■ What is being asked:
Even the shortest line counts, so transcribe all the data exactly.
== Given data ==
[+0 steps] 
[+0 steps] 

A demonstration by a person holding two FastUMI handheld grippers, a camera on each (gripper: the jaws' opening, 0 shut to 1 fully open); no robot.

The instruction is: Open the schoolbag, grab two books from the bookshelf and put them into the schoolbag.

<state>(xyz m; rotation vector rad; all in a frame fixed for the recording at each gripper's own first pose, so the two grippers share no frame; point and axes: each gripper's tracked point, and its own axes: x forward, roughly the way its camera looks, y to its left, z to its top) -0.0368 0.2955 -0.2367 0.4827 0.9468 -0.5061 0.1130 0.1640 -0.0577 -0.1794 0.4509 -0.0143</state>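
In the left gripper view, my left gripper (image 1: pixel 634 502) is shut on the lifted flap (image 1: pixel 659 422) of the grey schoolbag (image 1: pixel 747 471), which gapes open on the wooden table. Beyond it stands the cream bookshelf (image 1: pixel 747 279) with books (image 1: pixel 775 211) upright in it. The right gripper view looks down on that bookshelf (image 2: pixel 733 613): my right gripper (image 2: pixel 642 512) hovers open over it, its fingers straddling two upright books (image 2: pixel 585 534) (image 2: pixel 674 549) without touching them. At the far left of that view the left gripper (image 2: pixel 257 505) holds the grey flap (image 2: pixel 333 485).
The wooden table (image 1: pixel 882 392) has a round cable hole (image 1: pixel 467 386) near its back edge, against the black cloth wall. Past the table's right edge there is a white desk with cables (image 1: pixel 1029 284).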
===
■ Reply:
[+0 steps] 
[+0 steps] 

A demonstration by a person holding two FastUMI handheld grippers, a camera on each (gripper: the jaws' opening, 0 shut to 1 fully open); no robot.

The instruction is: Open the schoolbag, grab two books from the bookshelf and put them into the schoolbag.

<state>(xyz m; rotation vector rad; all in a frame fixed for the recording at each gripper's own first pose, so the two grippers share no frame; point and axes: each gripper's tracked point, and its own axes: x forward, roughly the way its camera looks, y to its left, z to its top) -0.0368 0.2955 -0.2367 0.4827 0.9468 -0.5061 0.1130 0.1640 -0.0577 -0.1794 0.4509 -0.0143</state>
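In the left gripper view, my left gripper (image 1: pixel 634 502) is shut on the lifted flap (image 1: pixel 659 422) of the grey schoolbag (image 1: pixel 747 471), which gapes open on the wooden table. Beyond it stands the cream bookshelf (image 1: pixel 747 279) with books (image 1: pixel 775 211) upright in it. The right gripper view looks down on that bookshelf (image 2: pixel 733 613): my right gripper (image 2: pixel 642 512) hovers open over it, its fingers straddling two upright books (image 2: pixel 585 534) (image 2: pixel 674 549) without touching them. At the far left of that view the left gripper (image 2: pixel 257 505) holds the grey flap (image 2: pixel 333 485).
The wooden table (image 1: pixel 882 392) has a round cable hole (image 1: pixel 467 386) near its back edge, against the black cloth wall. Past the table's right edge there is a white desk with cables (image 1: pixel 1029 284).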

This answer has been written out in full.